My tent was very close to his, and as the bogan walked, his lantern illuminated the entire place. Meanwhile, I was lying in my tent pretending to be asleep. Finally I heard the boy say; «Hey, you promised you’d come over for a drink.» Meanwhile, our leader, very diplomatic and respectful, called again saying that he had tried to find the house, and he had it. Then he continued saying; «Sorry man; I’m tucked in. I’m tucked in.»

In the end they left us alone and we were finally able to go to sleep.

The next day we relaxed in Hitenga Park for a long time because we couldn’t go out until 2:00 pm when the tide was low. We really wanted to do more rafting, but the current wasn’t very strong.
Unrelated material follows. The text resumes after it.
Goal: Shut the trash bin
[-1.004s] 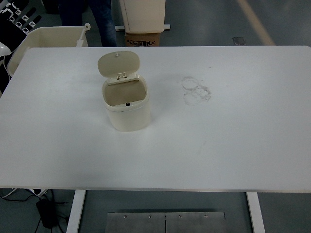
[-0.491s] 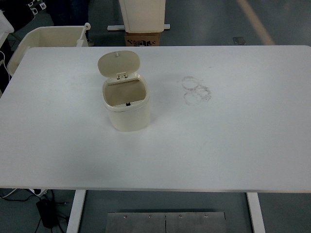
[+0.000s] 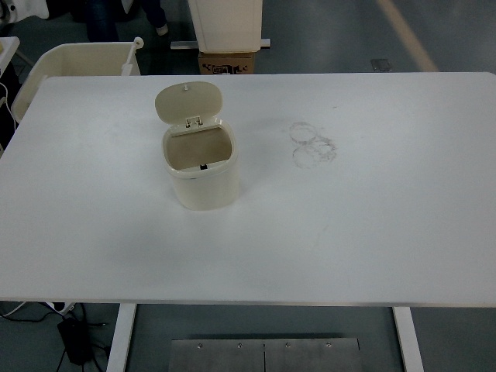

After advancing about 200 meters in half an hour, we were forced to row.

It was a long day on the river paddling against the wind, but it was also a fun last day. Early in the afternoon we arrived in Whanganui and ended up staying at the holiday park.


One of the highlights was a large inflatable pillow. We spent a lot of time jumping and laughing a lot. A fantastic trip culminated; One of the highlights of my Te Araroa so far.

Many waterfalls, goats, ducks and most importantly; An amazing group of people!